Zawinił kierowca? Nagranie z wypadku autonomicznego Ubera
Tak jak można było podejrzewać, śmiertelny wypadek do jakiego doszło w Arizonie z udziałem autonomicznego pojazdu wydarzył się z winy poszkodowanej. Nie oznacza to jednak, że samochód jest bez winy. Mamy zapis wideo.
Bądźmy szczerzy – gdyby za kierownicą siedział najlepszy szofer, do tego zdarzenia i tak najprawdopodobniej by doszło. Tak przynajmniej można podejrzewać, oglądając kilkukrotnie zapis wideo, jaki ujawniła policja. Warto zwrócić uwagę na zapis obrazu z kabiny.
Osoba, która siedzi na miejscu kierowcy – tego wymaga prawo – niespecjalnie patrzy na drogę. Zerka gdzieś w dół, najpewniej na smartfona, gdyż jej ciało i twarz są wyraźnie podświetlone. Skupia wzrok przez kilka sekund bez przerwy, jakby czytała. Nagle zaskakuje ją obecność pieszej.
Co robi kobieta na jezdni? Policja z dużym prawdopodobieństwem sugeruje niedozwolone przejście, które miało miejsce na trzypasmowej drodze. Ustalono, że osoba prowadząca rower była bezdomna.
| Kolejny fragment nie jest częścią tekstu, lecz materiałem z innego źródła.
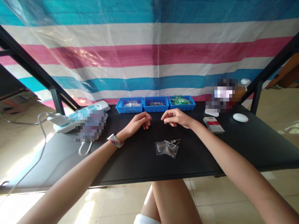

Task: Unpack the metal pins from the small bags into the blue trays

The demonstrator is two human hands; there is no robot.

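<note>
My left hand (138, 124) hovers over the black table just in front of the blue bins, its fingers loosely bent and nothing visible in them. Opposite it, my right hand (177, 118) is held the same way, fingers slightly apart and curled, also with nothing visible. A gap separates the two hands. Nearest them stand a blue bin of clear plastic bags (129, 107), a blue bin of metal pins (155, 106) and a blue bin of green packets (182, 104). Closer to me lie small clear bags (166, 149) with metal parts inside, and loose metal pins (174, 141) beside them.
On the left of the table (130, 165) are a white power strip (67, 121) with a plugged-in adapter, a blurred-out item (92, 126) and a cable. To the right sit a red-and-white box (213, 125), a white oval object (240, 117) and a bottle (244, 84). A striped sheet hangs behind.
</note>
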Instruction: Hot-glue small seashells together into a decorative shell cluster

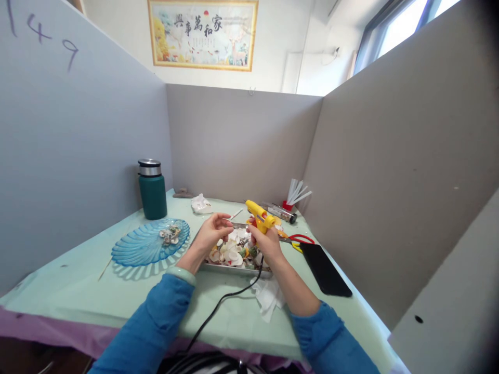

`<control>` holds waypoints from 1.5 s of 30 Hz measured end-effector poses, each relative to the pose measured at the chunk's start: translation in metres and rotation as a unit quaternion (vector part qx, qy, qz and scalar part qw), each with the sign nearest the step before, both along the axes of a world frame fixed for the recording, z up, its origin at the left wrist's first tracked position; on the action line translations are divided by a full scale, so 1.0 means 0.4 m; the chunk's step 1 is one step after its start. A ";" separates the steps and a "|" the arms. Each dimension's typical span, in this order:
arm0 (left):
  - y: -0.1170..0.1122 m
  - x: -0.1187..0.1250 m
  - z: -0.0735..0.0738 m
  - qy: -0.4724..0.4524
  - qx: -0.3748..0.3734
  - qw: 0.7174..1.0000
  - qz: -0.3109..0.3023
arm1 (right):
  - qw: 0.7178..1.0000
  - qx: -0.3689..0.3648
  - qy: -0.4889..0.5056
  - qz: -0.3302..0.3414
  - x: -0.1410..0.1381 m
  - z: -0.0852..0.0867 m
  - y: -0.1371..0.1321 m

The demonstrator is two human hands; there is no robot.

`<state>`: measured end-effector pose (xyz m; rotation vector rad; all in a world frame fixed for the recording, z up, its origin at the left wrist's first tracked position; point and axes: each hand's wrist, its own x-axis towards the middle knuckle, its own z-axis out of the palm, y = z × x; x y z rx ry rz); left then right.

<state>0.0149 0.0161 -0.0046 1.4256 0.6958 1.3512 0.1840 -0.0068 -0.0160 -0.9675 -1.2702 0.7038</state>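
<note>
My right hand point(267, 240) is wrapped round the grip of a yellow hot glue gun point(259, 214), whose nozzle points away from me and a little left. A black cord hangs from the gun toward the front table edge. My left hand point(213, 232) is beside it, fingers bent and pinched together; anything between the fingertips is too small to make out. Below both hands lies a metal tray point(234, 270) heaped with seashells point(233, 254), mostly white, some greenish or orange. My hands partly cover the tray's far side.
A blue scalloped glass plate point(136, 244) with a small shell cluster point(170, 235) stands left, before a green bottle point(152, 195). At right are scissors point(302, 239), a black phone point(325, 270) and glue sticks point(297, 192) in a red cup. Tissue point(268, 298) lies in front. Grey partitions surround the table.
</note>
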 end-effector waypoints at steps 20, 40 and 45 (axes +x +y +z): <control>-0.004 -0.010 0.014 -0.046 -0.094 0.993 0.060 | 0.982 0.069 -0.155 -0.088 0.001 -0.013 -0.001; 0.017 -0.019 0.010 -0.096 -0.070 0.980 0.159 | 0.925 0.122 -0.356 -0.042 -0.014 0.009 -0.046; 0.013 -0.019 0.012 -0.093 -0.045 0.977 0.184 | 0.938 0.120 -0.317 -0.071 -0.010 -0.004 -0.030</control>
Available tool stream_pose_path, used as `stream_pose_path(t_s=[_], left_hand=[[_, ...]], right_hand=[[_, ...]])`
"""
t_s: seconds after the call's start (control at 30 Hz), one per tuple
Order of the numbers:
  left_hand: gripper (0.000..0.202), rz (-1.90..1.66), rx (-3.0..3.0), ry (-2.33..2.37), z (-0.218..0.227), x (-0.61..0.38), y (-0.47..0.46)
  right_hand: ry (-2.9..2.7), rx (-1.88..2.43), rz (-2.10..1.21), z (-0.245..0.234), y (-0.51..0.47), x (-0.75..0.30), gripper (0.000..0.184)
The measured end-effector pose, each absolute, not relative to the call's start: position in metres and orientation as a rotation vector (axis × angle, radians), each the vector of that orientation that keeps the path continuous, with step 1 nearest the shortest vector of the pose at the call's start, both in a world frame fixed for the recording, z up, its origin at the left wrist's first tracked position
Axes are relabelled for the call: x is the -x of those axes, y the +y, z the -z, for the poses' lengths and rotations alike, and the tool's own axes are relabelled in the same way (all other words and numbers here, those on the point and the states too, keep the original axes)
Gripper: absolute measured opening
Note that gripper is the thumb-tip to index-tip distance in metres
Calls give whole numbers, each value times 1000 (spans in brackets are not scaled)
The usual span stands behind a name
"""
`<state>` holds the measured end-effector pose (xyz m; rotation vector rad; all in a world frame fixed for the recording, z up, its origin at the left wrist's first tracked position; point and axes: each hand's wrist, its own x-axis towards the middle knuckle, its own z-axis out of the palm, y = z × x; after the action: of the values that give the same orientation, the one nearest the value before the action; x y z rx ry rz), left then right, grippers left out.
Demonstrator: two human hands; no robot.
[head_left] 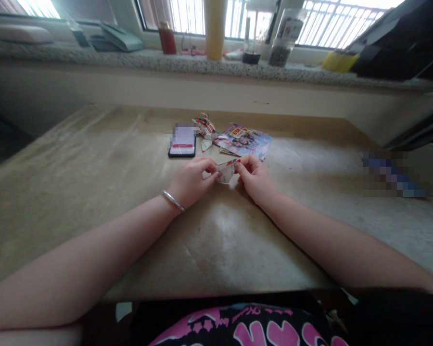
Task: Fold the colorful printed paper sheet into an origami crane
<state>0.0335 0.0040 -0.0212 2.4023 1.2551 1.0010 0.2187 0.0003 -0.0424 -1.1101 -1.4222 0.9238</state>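
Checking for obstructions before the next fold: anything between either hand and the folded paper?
Nothing does: the left hand and right hand both touch the folded paper directly. The phone and printed flyer lie beyond it, not between.

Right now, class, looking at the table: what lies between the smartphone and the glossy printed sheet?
In the head view, a folded paper figure lies between the smartphone and the glossy printed sheet.

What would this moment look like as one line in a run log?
left hand: pinching folded paper | right hand: pinching same paper | nearby: phone, printed paper
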Motion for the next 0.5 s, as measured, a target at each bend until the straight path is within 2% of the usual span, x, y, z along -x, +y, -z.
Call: stream_pose_path(t_s=[0.27,0.4,0.5], left_hand=[[13,-1054,-2167,1175,25,-35,7],[21,-1093,-1935,1168,28,-35,6],[21,-1116,-1967,1198,30,-34,6]], right_hand=[[-1410,1118,-924,42,3,-220,32],[-1362,1088,-1000,43,3,-219,33],[-1349,1067,-1030,44,2,-217,31]])
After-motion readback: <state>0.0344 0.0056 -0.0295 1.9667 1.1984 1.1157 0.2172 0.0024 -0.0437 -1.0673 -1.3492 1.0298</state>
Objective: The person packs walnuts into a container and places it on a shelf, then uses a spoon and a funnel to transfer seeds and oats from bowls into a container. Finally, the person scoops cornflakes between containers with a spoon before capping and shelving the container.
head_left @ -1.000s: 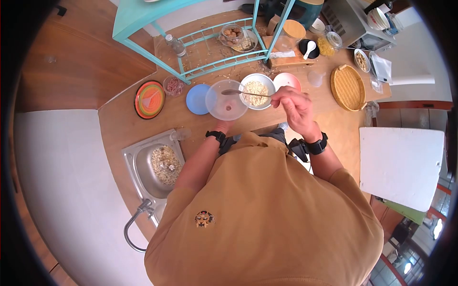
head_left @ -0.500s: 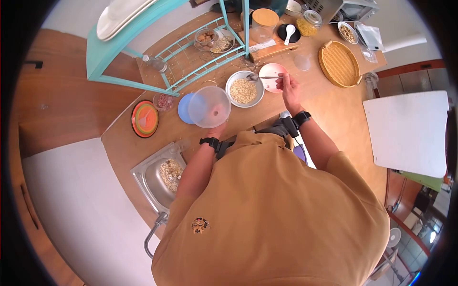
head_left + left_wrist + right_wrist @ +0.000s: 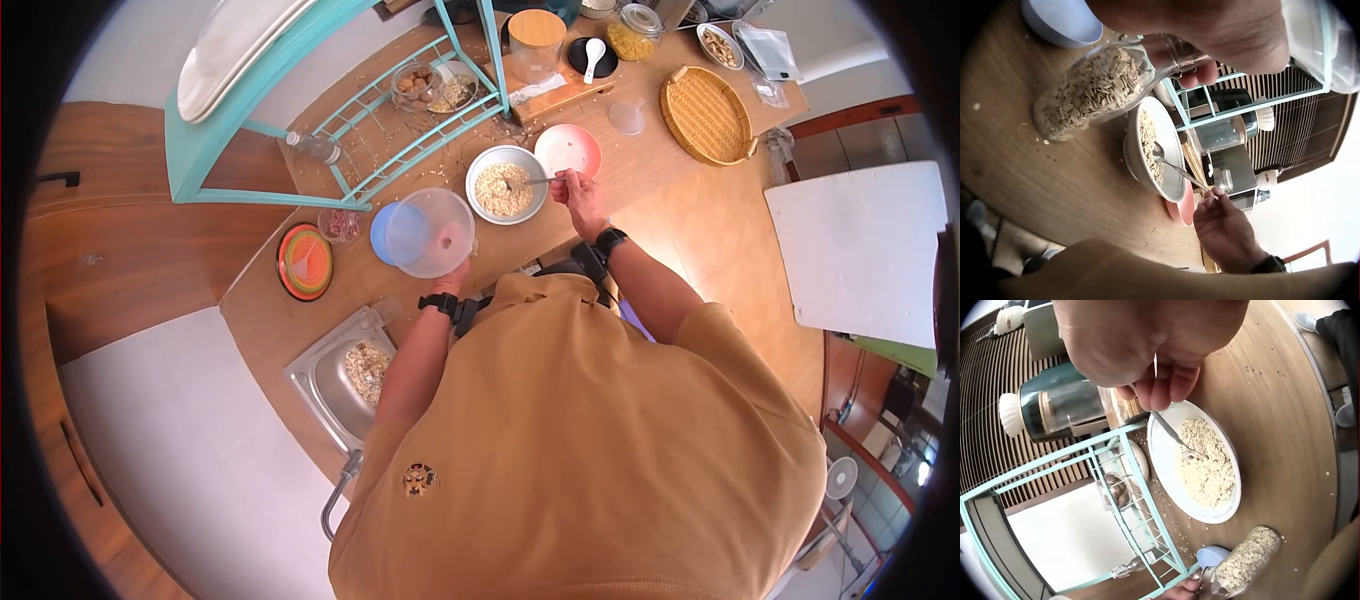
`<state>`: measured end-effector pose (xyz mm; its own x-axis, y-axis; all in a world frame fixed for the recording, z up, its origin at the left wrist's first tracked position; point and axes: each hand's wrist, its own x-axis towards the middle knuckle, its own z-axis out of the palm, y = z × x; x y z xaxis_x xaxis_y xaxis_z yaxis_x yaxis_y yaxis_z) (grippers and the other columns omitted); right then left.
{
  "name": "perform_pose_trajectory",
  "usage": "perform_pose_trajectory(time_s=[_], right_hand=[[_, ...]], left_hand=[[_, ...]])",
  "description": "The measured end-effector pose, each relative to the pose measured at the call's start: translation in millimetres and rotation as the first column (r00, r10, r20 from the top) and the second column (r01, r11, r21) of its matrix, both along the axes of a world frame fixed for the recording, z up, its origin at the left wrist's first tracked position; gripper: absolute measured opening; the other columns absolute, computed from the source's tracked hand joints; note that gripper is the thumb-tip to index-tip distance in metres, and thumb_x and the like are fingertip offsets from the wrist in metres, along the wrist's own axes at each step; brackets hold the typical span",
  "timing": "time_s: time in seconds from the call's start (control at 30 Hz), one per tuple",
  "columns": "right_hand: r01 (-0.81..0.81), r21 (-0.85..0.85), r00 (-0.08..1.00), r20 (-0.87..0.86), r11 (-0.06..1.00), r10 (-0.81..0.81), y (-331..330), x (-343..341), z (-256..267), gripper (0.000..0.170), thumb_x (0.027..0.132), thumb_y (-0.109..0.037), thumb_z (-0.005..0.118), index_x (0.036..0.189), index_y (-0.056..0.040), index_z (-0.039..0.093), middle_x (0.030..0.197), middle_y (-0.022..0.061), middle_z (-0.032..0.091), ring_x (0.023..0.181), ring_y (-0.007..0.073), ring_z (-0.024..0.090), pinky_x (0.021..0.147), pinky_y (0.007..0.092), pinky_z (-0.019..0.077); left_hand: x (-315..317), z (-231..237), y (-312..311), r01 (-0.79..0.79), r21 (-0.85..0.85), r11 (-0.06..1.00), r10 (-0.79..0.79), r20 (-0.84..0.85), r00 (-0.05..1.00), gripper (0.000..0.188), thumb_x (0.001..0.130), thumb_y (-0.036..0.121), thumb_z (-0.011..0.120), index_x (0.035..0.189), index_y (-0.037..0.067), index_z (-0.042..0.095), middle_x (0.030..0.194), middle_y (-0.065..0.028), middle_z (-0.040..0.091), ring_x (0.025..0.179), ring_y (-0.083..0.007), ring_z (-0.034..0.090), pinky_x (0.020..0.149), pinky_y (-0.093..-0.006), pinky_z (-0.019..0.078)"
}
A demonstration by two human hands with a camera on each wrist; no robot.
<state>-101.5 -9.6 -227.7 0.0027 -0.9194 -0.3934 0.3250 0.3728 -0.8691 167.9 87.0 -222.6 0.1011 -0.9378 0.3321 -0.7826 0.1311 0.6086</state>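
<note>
Your right hand (image 3: 582, 202) is pinching a spoon (image 3: 541, 181) above the oats (image 3: 499, 197).
Around the white bowl (image 3: 537, 199) holding them, a pink dish (image 3: 569, 148) is sitting at two o'clock; a translucent funnel (image 3: 432, 232) at eight is partly covering a blue bowl (image 3: 379, 234), your left hand (image 3: 452, 278) showing beneath.

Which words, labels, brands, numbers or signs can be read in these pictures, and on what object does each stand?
There is no readable text.
Brown T-shirt: a face-like emblem, with no readable letters.
White bowls, left wrist view: a reddish mark, too small and blurred to read.
Glass bottle of oats: no label visible in the wrist views.
</note>
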Motion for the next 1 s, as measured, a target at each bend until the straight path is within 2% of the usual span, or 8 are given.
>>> perform_pose_trajectory(time_s=[0.27,0.33,0.53,0.67,0.73,0.8,0.9,1.0], right_hand=[[0.080,0.027,0.990,0.111,0.996,-0.082,-11,-16,19,0.033,0.098,-0.033,0.046,0.095,-0.0025,0.059,0.074,0.0045,0.061,0.062,0.0118,0.056,0.061,0.0259,0.0495],[0.074,0.004,0.982,0.175,0.997,-0.074,-14,-20,34,0.033,0.097,-0.033,0.047,0.096,-0.0025,0.058,0.074,0.0051,0.061,0.063,0.0122,0.056,0.061,0.0256,0.0489],[0.040,-0.088,0.968,0.250,0.995,-0.017,-23,-26,96,0.030,0.098,-0.029,0.046,0.096,-0.0018,0.059,0.074,0.0061,0.061,0.064,0.0140,0.056,0.063,0.0258,0.0483],[0.040,-0.160,0.954,0.300,0.986,0.010,-24,-18,156,0.031,0.098,-0.028,0.046,0.095,0.0002,0.059,0.073,0.0067,0.062,0.061,0.0139,0.055,0.060,0.0247,0.0482],[0.009,-0.178,0.951,0.307,0.984,0.047,-22,-11,180,0.032,0.098,-0.028,0.046,0.095,0.0005,0.059,0.074,0.0068,0.062,0.062,0.0136,0.056,0.060,0.0245,0.0482],[-0.021,-0.194,0.945,0.316,0.981,0.083,-15,-1,199,0.032,0.098,-0.028,0.046,0.096,0.0008,0.059,0.074,0.0070,0.062,0.062,0.0133,0.057,0.061,0.0243,0.0483],[-0.097,-0.220,0.948,0.277,0.971,0.158,-3,17,217,0.031,0.099,-0.026,0.046,0.094,0.0015,0.060,0.075,0.0070,0.063,0.063,0.0128,0.057,0.061,0.0237,0.0484],[-0.273,-0.455,0.961,-0.087,0.848,0.263,10,31,225,0.028,0.098,-0.019,0.045,0.092,0.0018,0.062,0.074,0.0064,0.062,0.063,0.0138,0.058,0.060,0.0250,0.0488]], left_hand=[[-2,-2,0,-0.019,-0.043,0.999,0.019,0.004,1.000,0.010,0.082,0.007,0.053,0.076,0.011,0.059,0.075,-0.0077,0.060,0.075,-0.0271,0.058,0.071,-0.0388,0.0444],[-3,-2,1,0.010,-0.146,0.989,0.022,0.215,0.976,0.008,0.082,0.009,0.055,0.076,0.010,0.060,0.078,-0.0095,0.060,0.077,-0.0287,0.057,0.071,-0.0398,0.0443],[-6,6,4,-0.010,-0.104,0.995,0.039,0.276,0.960,0.008,0.084,0.015,0.057,0.086,0.008,0.061,0.083,-0.0125,0.061,0.081,-0.0317,0.057,0.073,-0.0426,0.0440],[-4,-7,4,-0.066,-0.105,0.992,0.079,0.121,0.990,0.011,0.084,0.015,0.057,0.091,0.007,0.061,0.085,-0.0130,0.062,0.082,-0.0328,0.057,0.074,-0.0428,0.0446],[7,-18,3,-0.042,0.060,0.997,0.044,-0.029,0.999,0.012,0.083,0.014,0.058,0.092,0.006,0.062,0.086,-0.0129,0.063,0.083,-0.0335,0.057,0.075,-0.0424,0.0450],[-5,-5,4,-0.055,-0.040,0.998,0.056,0.018,0.998,0.011,0.084,0.013,0.057,0.090,0.006,0.062,0.086,-0.0124,0.063,0.083,-0.0324,0.057,0.074,-0.0416,0.0453],[-11,8,4,-0.062,-0.128,0.990,0.070,0.055,0.996,0.010,0.085,0.012,0.055,0.089,0.006,0.062,0.085,-0.0118,0.063,0.082,-0.0311,0.058,0.074,-0.0406,0.0455],[-10,8,4,-0.064,-0.097,0.993,0.067,0.022,0.998,0.010,0.085,0.012,0.055,0.088,0.006,0.062,0.085,-0.0116,0.063,0.082,-0.0306,0.058,0.073,-0.0402,0.0456]])
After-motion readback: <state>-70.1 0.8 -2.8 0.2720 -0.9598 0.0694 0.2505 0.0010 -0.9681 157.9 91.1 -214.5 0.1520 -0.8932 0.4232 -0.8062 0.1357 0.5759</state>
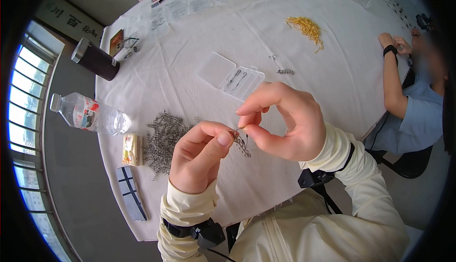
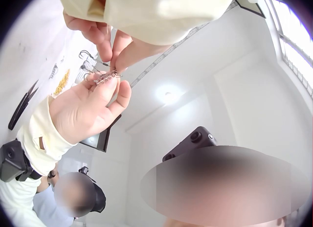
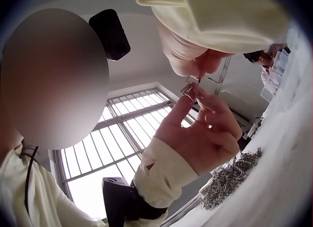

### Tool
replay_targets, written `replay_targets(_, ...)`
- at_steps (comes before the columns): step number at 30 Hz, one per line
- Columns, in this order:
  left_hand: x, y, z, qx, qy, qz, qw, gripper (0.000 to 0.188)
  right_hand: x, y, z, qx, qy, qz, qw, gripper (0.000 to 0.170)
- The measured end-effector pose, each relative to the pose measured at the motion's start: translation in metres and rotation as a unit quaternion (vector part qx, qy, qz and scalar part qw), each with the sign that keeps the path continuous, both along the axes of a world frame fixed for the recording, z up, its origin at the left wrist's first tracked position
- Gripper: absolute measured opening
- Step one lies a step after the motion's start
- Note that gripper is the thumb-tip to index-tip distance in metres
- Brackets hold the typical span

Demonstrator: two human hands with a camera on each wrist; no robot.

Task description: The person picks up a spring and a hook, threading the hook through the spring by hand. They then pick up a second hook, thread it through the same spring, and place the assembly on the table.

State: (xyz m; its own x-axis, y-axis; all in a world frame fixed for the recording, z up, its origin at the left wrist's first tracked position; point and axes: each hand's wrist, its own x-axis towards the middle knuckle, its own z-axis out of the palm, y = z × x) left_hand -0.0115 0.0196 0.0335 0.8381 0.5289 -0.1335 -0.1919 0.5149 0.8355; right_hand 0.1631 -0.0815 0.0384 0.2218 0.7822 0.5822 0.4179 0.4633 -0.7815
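Wire spring piece (image 1: 242, 145) is up in the air between both hands, above the near part of the desk (image 1: 351, 57), not resting on it. Left hand (image 1: 198, 158): thumb and index fingers closed on it in a pinch, coil hanging from the tips. Right hand (image 1: 298, 123): thumb and a finger nearly together at the piece's upper end, pinching a thin bit of wire there; exact contact too small to read. Tips of the two hands are close together, just about meeting at the wire.

Just beyond the hands: clear box (image 1: 213, 70), lid open, hooks in its compartments. Near it, further right, a loose spring with hook (image 1: 285, 72) lies on the cloth. Heap of grey springs (image 1: 166, 140) beside the left hand, on its left.

Left edge: tissue pack (image 1: 131, 150), flat grey-blue case (image 1: 130, 193) below it, plastic bottle (image 1: 95, 115) lying over, dark flask (image 1: 96, 59) further up. Gold pile (image 1: 305, 28) at the far right. Person in blue (image 1: 390, 124) seated on the right.
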Motion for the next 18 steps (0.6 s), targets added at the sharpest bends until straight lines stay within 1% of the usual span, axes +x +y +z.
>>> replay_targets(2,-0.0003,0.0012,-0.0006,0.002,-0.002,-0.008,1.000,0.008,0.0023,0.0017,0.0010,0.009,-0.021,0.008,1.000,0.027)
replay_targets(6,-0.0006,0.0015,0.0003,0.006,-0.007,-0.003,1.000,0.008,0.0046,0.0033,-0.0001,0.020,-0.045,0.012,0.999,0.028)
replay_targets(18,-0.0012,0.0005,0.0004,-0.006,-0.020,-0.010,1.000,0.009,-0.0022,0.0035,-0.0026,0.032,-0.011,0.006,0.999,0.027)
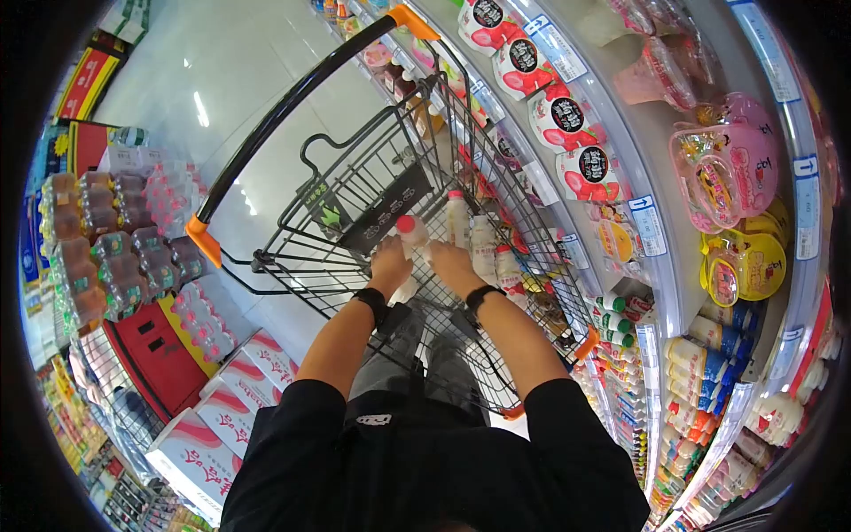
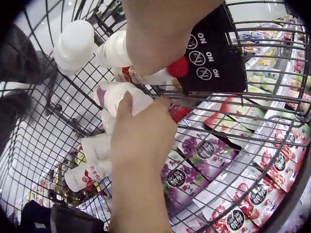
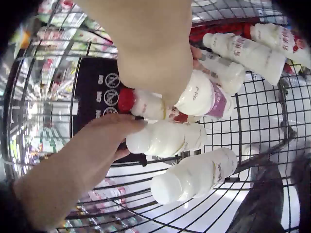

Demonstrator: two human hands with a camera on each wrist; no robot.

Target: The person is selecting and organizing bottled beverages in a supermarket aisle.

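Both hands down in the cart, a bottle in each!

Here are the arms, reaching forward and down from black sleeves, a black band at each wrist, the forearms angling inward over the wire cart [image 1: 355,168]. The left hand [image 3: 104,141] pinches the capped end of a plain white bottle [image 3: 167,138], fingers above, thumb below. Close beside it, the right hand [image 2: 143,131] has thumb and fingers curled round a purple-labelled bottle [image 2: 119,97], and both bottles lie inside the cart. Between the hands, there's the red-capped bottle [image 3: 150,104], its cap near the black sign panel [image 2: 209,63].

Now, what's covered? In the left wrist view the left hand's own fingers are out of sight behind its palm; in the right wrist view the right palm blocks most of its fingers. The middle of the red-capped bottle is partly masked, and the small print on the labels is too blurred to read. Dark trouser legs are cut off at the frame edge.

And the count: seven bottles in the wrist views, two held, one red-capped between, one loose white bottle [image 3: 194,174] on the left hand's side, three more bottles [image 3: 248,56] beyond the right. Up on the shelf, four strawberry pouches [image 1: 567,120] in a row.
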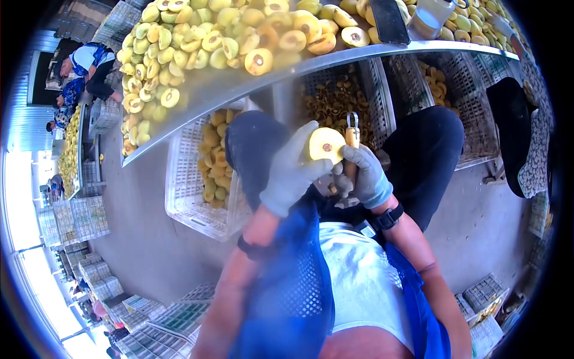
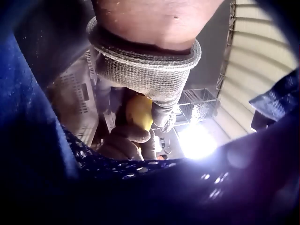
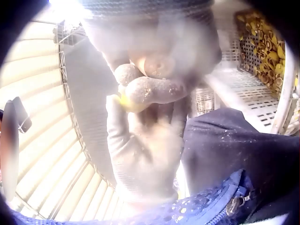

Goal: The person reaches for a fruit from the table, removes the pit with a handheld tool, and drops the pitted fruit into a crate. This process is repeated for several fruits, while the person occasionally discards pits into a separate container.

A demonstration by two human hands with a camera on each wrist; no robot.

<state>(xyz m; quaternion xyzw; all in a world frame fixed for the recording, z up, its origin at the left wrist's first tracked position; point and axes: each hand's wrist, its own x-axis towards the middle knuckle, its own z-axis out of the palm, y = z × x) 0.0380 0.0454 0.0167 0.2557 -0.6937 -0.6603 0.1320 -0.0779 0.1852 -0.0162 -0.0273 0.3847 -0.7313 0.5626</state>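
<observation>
In the head view, my gloved left hand holds a yellow peach half, cut face up with a brown hollow at its centre. My gloved right hand grips a pitting tool by its wooden handle, metal loop pointing away from me beside the fruit. The right thumb lies at the fruit's edge. Seen from the left wrist, the rounded side of the peach half sits between gloved fingers. In the right wrist view, the handle's butt end shows between the right hand's curled fingers.
A metal-edged table ahead bears heaped peach halves, a phone and a cup. By my left knee stands a white crate of peach halves. Another crate under the table holds brown scraps. People work at the far left.
</observation>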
Pozostaje kluczowe pytanie na koniec: dlaczego system wykrywający pieszych i hamujący przed nimi nie zareagował? Takie rozwiązania są montowane w dużo tańszych autach, a tu mamy do czynienia z luksusowym Volvo XC90. Czy specyfikacja techniczna samochodu Ubera porzewiduje brak takiego systemu? A może był to jeden z tych momentów, że akurat nie zadziałał?
Policja prowadzi dochodzenie w tej sprawie, ale jak przypuszczamy, jeszcze większe dochodzenie wewnętrzne prowadzi Uber. Firma zawiesiła testy autonomicznych pojazdów. Nie wiemy, czy osoba "prowadząca" samochód zostanie w jakiś sposób ukarana – wszak nadal była pełnoprawnym kierowcą. Na jej obronę jest jedynie to, że osoba potrącona nie powinna się znajdować na drodze, zwłaszcza w nocy.